Re: RGW: Migrating a long-lived cluster to multi-site, fixing an EC pool mistake

Christian Theune <ct@xxxxxxxxxxxxxxx> · Wed, 21 Jun 2023 15:58:15 +0200

Aaaand another dead end: there is too much meta-data involved (bucket and object ACLs, lifecycle, policy, …) that won’t be possible to perfectly migrate. Also, lifecycles _might_ be affected if mtimes change.

So, I’m going to try and go back to a single-cluster multi-zone setup.

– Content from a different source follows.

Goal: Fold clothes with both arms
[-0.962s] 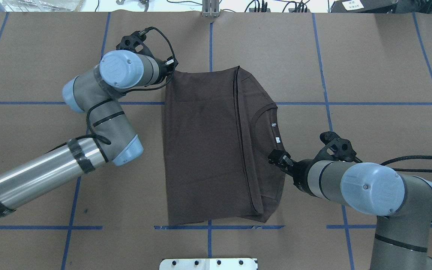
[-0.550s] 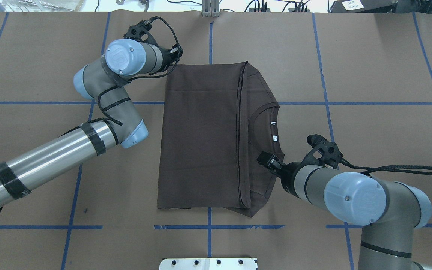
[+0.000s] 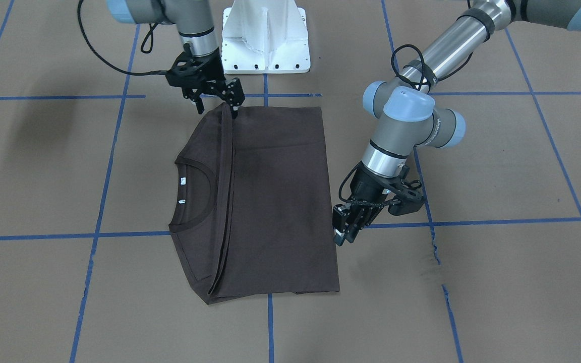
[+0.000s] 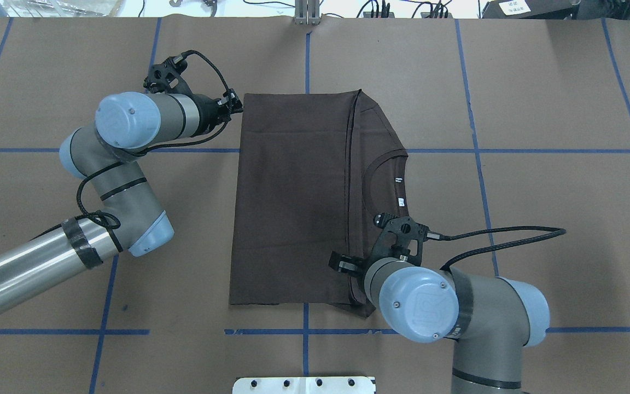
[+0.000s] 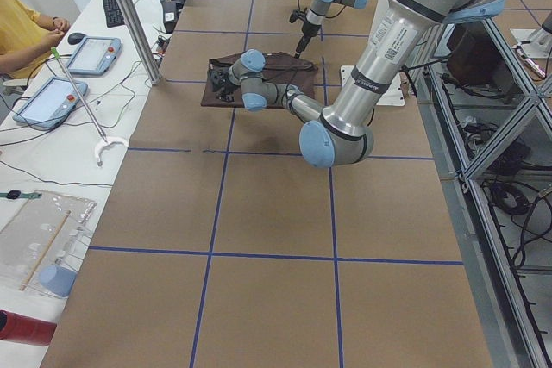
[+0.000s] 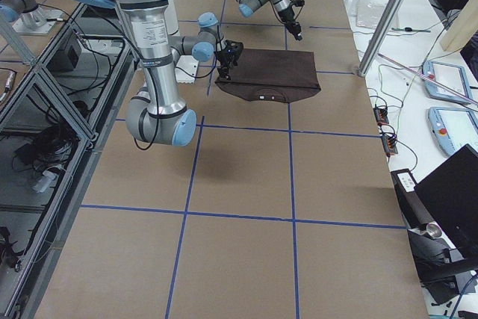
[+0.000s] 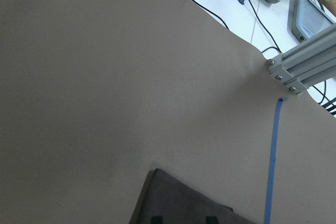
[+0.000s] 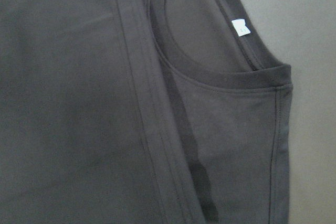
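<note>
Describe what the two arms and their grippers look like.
The left arm and right arm are grey and silver metal tubes with rounded light blue joint caps. Black tape bands wrap the left arm's silver link. Black cables loop to the black two-finger left gripper and right gripper.

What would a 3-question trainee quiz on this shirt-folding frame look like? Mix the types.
1. True or false: the t-shirt hangs in the air, off the table.
2. The collar lies toward: A) the robot's right, B) the robot's left, C) the robot's base.
3. Is the left tool or the right tool over the cloth, and where is the other?

Key:
1. False: it lies folded flat on the table.
2. A.
3. The right tool, over the folded hem line near the shirt's robot-side edge. The left tool sits just off the far left corner, over bare table.
</note>
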Tool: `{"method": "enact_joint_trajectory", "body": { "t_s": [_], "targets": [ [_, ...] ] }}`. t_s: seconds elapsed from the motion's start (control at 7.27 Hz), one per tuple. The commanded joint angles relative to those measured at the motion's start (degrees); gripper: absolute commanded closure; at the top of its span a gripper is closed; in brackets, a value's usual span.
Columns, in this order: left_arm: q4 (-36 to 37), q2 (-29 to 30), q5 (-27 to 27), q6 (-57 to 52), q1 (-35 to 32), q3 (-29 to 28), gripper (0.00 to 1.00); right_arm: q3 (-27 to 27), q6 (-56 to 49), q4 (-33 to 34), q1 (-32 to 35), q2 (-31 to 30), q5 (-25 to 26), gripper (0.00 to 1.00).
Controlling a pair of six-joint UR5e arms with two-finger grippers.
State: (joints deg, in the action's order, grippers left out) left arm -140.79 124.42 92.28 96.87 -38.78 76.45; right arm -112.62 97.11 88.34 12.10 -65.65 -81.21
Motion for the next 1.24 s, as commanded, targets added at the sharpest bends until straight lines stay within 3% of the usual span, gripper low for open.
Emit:
{"method": "enact_joint_trajectory", "body": {
  "t_s": [0.0,0.27,0.82,1.1],
  "targets": [
    [-0.1,-0.9,0.0,5.1,3.3,1.9,0.58,1.6,-9.9,6.9,-2.7,2.3,0.0,0.0],
    [0.3,-2.6,0.0,5.8,3.8,3.7,0.58,3.9,-19.6,8.3,-3.8,2.7,0.0,0.0],
    [0.3,-2.7,0.0,5.7,3.8,3.7,0.58,4.2,-29.1,8.0,-1.9,1.1,-0.5,0.0],
    [0.4,-2.7,0.0,5.8,3.8,3.6,0.58,1.3,-30.3,7.7,-0.1,-5.2,-0.9,0.0]
  ]
}}
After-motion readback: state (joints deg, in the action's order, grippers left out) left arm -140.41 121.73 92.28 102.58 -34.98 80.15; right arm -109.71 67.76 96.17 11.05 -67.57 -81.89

For that I’m going to change all buckets with explicit placements to remove the explicit placement markers (those were created from old versions of Ceph and weren’t intentional by us, they perfectly reflect the default placement configuration).

Here’s the patch I’m going to try on top of our Nautilus branch now:
https://github.com/flyingcircusio/ceph/commit/b3a317987e50f089efc4e9694cf6e3d5d9c23bd5

All our buckets with explicit placements conform perfectly to the default placement, so this seems safe.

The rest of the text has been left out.